Comment rendre le réseau des Ecoles d’études politiques plus visible ?
Il faut d’abord construire le réseau, et c’est ce qui est en cours avec l’association des écoles dont Catherine Lalumière est présidente. Il faut que ce réseau travaille, qu’il communique et il ne faut pas non plus être obsédé par la communication car le travail des écoles est un travail de fond avant d’être un travail visible. L’important est de former les élites politiques et celles de la société civile. L’association des écoles va donner de la visibilité au projet. Il faut aussi que le Conseil y travaille et en fasse une de ses priorités. Je pense que deux ouvrages vont aussi donner un peu de visibilité, mais il est nécessaire de mettre sur la table les problèmes de ces écoles de façon à ce qu’on en parle et qu’il y ait le moins possible de non-dits.
Qu’attendez-vous de la publication du livre sur les écoles d’études politiques ?
Le premier volume c’est un recueil d’entretiens avec une introduction et beaucoup de documents. J’ai pris un spectre large de personnes que mes étudiants ou moi-même avons interrogées, ici à Strasbourg ou à l’étranger, du Monténégro à Moscou, de façon à présenter de manière objective des points de vue de l’intérieur comme de l’extérieur du Conseil de l’Europe : des universitaires, des partenaires, des ONG, des bailleurs. L’introduction cadre un peu les choses, il y a beaucoup de graphiques, de tableaux, d’annexes documentaires.

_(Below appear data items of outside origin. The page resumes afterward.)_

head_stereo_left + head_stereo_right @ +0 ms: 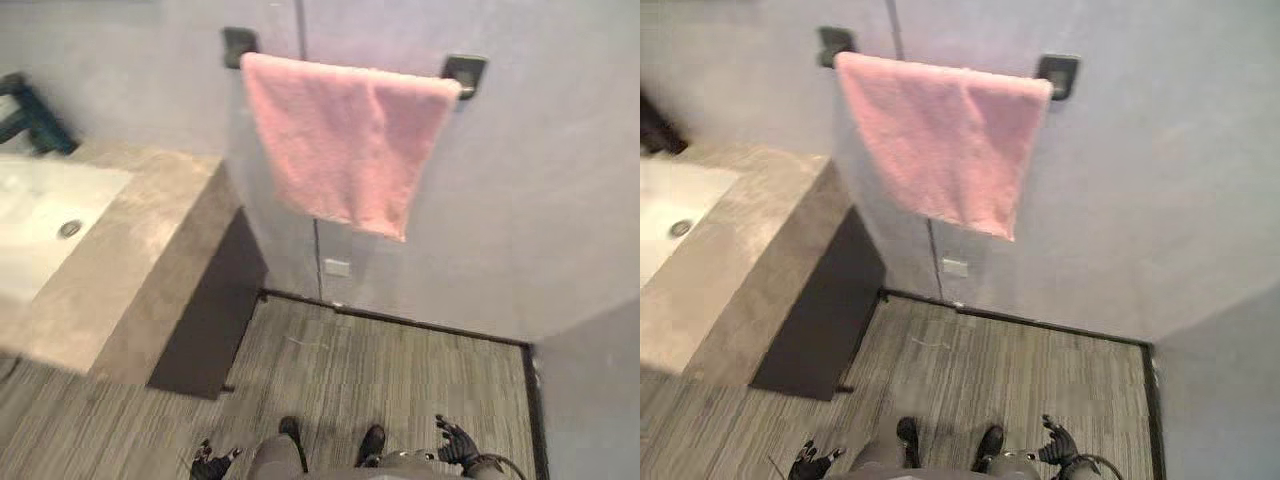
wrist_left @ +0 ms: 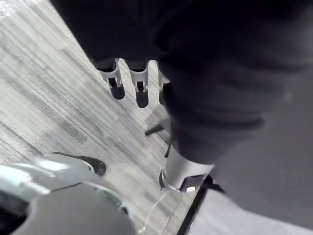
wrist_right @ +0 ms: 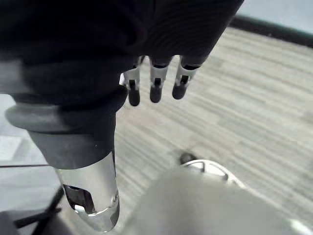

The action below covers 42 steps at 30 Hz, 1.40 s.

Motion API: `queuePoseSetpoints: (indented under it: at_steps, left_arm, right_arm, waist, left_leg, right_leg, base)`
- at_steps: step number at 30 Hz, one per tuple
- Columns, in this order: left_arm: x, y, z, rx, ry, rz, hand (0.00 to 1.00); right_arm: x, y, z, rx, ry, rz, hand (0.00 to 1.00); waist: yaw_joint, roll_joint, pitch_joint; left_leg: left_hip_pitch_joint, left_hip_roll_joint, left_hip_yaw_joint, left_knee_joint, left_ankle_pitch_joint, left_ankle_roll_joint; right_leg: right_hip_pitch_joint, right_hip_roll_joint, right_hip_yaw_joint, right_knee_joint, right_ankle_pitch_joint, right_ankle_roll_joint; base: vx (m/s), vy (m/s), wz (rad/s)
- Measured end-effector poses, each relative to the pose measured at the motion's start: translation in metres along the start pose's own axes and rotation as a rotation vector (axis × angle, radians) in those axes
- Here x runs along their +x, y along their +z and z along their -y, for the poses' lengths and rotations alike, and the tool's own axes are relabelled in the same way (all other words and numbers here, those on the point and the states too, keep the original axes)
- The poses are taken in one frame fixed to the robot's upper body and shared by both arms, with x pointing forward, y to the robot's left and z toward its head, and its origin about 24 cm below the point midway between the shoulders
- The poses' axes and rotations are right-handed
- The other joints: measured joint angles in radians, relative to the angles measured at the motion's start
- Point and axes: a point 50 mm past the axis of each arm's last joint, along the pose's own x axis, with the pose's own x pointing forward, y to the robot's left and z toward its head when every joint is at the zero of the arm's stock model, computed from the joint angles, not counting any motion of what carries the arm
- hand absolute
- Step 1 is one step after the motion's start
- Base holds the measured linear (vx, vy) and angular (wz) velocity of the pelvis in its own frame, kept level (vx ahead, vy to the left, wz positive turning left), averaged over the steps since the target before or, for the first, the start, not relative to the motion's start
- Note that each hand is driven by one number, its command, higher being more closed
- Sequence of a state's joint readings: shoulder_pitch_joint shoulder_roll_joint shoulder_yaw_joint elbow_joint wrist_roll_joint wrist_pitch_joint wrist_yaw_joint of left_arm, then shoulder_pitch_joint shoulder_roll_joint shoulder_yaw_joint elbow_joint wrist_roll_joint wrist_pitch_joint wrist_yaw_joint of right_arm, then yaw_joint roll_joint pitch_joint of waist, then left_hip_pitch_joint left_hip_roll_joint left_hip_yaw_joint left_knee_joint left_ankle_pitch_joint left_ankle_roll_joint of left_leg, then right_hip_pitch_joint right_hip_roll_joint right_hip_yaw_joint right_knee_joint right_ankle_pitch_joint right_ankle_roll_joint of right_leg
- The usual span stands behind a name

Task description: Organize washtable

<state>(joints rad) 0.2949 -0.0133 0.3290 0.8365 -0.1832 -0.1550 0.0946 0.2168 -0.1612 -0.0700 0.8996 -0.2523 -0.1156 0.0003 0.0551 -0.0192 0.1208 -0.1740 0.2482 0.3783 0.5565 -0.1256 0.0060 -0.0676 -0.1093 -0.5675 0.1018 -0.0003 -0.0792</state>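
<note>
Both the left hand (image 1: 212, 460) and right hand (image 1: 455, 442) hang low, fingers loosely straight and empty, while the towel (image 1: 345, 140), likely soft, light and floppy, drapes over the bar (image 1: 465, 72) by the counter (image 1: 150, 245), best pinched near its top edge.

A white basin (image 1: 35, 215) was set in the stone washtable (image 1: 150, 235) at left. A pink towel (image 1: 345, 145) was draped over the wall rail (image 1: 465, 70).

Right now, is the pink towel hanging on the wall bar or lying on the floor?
Hanging. The pink towel drapes between two dark wall brackets, and its lower edge hangs free above the floor.
</note>
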Motion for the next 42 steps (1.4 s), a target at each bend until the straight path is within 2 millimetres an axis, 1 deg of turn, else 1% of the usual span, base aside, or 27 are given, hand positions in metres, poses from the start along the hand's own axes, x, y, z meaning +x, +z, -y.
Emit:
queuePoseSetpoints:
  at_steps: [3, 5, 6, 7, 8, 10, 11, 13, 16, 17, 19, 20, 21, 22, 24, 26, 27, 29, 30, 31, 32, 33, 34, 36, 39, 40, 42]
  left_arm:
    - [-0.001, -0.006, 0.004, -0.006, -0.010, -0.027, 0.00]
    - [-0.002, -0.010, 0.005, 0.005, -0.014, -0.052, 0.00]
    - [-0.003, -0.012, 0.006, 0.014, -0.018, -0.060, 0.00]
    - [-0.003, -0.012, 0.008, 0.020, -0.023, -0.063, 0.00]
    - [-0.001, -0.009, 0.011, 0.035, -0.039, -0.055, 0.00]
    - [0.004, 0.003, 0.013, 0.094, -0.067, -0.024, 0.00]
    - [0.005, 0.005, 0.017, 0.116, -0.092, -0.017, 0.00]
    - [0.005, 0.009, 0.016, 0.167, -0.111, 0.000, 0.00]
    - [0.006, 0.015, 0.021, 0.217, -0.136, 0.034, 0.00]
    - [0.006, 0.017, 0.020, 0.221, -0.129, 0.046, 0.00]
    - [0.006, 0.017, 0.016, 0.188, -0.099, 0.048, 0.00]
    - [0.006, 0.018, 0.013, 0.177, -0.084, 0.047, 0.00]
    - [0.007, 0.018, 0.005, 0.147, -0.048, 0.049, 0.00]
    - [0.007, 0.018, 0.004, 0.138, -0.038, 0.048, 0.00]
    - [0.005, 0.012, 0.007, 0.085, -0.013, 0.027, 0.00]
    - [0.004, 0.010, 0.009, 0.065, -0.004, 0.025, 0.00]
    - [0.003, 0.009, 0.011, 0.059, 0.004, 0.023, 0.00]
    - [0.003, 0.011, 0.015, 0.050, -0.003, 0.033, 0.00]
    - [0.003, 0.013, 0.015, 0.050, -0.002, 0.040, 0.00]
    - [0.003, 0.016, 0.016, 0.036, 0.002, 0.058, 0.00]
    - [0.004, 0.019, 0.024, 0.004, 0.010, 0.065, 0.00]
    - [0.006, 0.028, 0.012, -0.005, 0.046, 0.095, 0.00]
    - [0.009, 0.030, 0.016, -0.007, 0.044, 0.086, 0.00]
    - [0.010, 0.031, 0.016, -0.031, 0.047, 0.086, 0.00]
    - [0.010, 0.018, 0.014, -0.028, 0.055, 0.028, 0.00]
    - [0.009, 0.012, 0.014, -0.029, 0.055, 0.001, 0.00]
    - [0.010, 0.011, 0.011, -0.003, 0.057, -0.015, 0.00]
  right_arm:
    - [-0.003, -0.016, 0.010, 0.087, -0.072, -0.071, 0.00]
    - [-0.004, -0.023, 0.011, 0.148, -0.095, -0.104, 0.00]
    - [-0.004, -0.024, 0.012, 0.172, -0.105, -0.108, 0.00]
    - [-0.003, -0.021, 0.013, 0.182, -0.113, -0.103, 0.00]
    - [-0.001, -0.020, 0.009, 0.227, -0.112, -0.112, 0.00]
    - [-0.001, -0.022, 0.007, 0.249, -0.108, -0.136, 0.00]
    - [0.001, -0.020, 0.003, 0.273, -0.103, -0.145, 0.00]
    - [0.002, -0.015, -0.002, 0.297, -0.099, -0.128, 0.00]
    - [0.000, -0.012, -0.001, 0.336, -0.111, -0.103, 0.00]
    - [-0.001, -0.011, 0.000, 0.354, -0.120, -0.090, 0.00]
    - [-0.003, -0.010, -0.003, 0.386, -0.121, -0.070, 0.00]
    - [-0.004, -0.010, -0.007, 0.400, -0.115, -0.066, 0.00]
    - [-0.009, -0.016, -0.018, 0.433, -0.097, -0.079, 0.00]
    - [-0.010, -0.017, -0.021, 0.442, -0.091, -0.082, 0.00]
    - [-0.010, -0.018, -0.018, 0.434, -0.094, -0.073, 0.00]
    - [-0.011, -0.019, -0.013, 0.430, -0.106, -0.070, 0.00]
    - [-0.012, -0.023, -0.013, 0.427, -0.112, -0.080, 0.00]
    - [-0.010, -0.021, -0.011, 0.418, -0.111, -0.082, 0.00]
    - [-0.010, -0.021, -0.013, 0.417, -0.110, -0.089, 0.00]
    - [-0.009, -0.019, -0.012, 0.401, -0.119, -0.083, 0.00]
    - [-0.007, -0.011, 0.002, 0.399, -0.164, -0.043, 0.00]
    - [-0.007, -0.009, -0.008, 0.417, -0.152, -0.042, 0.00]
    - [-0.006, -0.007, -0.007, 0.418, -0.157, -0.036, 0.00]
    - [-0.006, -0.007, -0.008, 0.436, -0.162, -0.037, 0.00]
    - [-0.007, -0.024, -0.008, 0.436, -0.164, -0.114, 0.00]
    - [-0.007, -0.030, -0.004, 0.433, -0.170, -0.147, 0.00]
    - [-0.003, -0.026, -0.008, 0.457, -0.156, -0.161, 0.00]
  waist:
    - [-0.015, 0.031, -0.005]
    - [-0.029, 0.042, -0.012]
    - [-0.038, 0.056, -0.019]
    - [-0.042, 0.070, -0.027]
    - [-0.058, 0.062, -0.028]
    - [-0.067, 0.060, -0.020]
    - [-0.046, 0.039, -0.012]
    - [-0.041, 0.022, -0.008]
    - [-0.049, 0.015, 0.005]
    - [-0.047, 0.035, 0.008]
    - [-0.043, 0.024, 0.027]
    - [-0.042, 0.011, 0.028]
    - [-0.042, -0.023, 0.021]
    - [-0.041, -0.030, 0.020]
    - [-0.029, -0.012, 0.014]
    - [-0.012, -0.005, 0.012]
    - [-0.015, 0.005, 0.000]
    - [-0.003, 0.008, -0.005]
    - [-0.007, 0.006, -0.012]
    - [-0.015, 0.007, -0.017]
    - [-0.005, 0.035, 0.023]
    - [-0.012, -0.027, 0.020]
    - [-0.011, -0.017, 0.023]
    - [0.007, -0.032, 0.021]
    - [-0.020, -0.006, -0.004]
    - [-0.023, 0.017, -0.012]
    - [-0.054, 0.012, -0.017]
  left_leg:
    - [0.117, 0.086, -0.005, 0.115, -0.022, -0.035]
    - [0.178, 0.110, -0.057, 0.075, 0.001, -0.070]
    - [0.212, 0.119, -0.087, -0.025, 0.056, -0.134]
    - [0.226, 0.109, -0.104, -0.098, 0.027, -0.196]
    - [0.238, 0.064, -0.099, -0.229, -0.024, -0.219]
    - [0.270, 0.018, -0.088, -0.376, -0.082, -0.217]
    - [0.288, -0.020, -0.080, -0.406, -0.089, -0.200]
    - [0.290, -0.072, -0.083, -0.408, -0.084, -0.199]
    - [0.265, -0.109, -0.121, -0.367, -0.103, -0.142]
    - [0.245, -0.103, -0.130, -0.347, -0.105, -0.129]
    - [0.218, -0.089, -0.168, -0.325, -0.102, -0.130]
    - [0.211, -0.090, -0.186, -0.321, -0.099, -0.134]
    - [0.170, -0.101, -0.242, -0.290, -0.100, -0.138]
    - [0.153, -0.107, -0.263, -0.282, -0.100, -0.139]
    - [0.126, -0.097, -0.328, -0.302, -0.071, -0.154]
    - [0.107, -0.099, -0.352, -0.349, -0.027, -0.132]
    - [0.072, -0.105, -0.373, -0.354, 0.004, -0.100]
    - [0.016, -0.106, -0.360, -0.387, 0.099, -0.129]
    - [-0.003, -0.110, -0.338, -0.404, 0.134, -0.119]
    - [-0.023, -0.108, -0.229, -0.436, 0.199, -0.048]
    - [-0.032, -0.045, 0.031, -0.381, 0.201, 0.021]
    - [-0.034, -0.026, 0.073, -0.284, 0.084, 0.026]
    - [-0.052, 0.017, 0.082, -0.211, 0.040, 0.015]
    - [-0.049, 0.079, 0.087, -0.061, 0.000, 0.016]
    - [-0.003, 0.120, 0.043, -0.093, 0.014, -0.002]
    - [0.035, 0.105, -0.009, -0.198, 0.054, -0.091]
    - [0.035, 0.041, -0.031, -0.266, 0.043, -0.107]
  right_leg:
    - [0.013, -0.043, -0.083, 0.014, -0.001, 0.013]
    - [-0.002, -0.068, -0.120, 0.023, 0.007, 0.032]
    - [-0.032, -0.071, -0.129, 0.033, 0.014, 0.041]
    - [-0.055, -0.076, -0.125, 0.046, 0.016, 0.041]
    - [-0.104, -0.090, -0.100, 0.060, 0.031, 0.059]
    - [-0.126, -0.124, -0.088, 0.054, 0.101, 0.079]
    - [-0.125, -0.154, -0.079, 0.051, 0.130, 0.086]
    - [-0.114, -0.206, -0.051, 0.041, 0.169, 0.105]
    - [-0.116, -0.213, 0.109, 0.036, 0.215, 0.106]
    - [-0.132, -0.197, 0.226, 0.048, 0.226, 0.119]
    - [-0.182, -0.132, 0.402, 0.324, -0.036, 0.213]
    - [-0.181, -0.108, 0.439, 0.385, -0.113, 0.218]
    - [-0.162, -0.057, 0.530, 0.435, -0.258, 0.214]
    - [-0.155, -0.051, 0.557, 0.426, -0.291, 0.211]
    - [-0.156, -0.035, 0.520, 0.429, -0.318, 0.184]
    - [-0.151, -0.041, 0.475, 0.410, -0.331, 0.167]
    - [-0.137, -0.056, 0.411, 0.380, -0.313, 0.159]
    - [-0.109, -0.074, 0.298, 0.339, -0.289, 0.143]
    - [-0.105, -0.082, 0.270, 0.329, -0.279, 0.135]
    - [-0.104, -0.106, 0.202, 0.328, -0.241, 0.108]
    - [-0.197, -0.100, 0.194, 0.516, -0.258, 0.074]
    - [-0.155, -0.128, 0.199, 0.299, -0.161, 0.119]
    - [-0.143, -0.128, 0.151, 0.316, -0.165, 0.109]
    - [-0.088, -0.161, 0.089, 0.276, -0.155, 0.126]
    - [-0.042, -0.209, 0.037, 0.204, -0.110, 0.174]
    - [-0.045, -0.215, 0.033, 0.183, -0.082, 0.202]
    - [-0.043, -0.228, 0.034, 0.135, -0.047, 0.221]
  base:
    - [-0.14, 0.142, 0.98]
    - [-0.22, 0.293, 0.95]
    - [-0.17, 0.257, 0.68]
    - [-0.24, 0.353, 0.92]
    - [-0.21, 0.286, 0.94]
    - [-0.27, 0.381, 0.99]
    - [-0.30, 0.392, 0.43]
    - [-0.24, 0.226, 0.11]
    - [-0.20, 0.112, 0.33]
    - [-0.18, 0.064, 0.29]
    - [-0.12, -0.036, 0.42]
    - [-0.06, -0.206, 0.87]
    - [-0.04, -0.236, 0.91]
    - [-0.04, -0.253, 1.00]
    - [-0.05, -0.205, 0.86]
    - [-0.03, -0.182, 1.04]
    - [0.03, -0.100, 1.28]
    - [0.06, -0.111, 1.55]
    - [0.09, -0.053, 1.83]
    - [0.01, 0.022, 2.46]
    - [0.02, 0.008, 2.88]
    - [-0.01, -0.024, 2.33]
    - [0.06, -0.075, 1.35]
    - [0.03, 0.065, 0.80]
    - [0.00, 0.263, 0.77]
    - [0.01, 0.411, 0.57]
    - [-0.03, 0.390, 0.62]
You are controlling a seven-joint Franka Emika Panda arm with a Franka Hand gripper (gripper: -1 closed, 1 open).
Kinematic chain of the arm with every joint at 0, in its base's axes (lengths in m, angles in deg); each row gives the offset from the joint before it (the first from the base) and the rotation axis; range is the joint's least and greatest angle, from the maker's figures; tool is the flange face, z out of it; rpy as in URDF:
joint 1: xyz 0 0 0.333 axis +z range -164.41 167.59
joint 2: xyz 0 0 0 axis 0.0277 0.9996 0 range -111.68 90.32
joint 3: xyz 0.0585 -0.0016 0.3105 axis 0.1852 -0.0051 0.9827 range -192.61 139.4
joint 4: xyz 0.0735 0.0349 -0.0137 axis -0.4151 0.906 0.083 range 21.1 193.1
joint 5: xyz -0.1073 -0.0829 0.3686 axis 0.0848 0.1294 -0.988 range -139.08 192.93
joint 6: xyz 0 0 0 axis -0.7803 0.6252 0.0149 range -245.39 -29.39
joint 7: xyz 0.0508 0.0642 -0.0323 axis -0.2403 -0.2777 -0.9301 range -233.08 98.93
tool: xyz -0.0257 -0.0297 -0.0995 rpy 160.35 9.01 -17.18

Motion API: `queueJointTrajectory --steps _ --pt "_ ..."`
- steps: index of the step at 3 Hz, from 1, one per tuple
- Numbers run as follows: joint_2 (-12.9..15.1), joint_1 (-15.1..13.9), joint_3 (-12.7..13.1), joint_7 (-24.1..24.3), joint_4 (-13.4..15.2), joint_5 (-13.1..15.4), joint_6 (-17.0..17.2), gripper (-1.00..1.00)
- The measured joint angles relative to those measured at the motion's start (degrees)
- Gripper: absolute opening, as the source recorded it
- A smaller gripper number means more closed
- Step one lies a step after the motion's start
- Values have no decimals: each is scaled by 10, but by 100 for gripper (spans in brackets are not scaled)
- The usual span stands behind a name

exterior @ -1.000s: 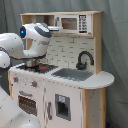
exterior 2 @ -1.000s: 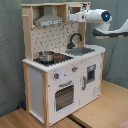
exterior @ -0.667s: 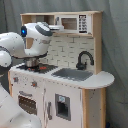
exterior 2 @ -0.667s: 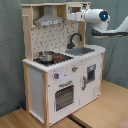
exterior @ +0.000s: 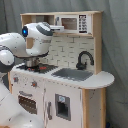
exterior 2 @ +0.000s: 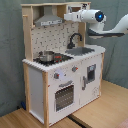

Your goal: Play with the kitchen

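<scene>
The kitchen (exterior: 70, 95) (exterior 2: 45, 80) is a tall white and light-wood toy unit, seen in both exterior views. It has a grey hood (exterior 2: 50, 21), a black faucet (exterior: 84, 60) (exterior 2: 74, 39), a sink (exterior: 72, 74) (exterior 2: 81, 51), a stovetop (exterior 2: 57, 59) and a windowed oven door (exterior 2: 64, 96). A metal pot (exterior: 33, 62) (exterior 2: 46, 56) stands on the stovetop. My gripper (exterior: 58, 27) (exterior 2: 68, 16) is high up at the kitchen's top shelf, beside the hood and the microwave panel (exterior: 75, 23). It holds nothing that I can see.
A grey curtain hangs behind the kitchen. The unit stands on a wooden table (exterior 2: 105, 110), with bare board in front in the second exterior view. My white arm (exterior: 15, 45) fills the first exterior view's left side, over the stove.
The gripper has moved a little further in toward the top shelf and hood. The kitchen's parts and the pot have not moved.
</scene>
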Motion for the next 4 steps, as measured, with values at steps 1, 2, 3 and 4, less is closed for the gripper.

Ce livre doit pouvoir servir à la communication du Conseil de l’Europe et aider ceux qui ne connaissent rien à cette institution, à se forger un point de vue.
Il y aura un deuxième livre, Pour une gouvernance démocratique européenne. C’est un livre d’analyse des écoles et qui posera un certain nombre de questions sur le lien avec l’Union européenne, la relation avec les autres financeurs des écoles, le fonctionnement, les modalités de formation, le manque d’homogénéité ou la nécessaire hétérogénéité de ces écoles. Il sera publié dans les mois à venir. Il représente mon analyse, ma perception des choses en tant qu’historien, sur la manière dont se sont constituées les écoles, sur leur fonctionnement, leur programme, leur financement, sur les problèmes que cela pose à la terminologie des droits de l’Homme et à celle de la démocratie. Il n’y aura sans doute pas le logo du Conseil de l’Europe sur ce deuxième livre puisque ce sera ma parole et je ne suis pas fonctionnaire du Conseil de l’Europe. Ce sera un ouvrage qui permettra d’aller plus loin et plus librement et de soulever un certain nombre de questions auxquelles je ne me permets pas de répondre.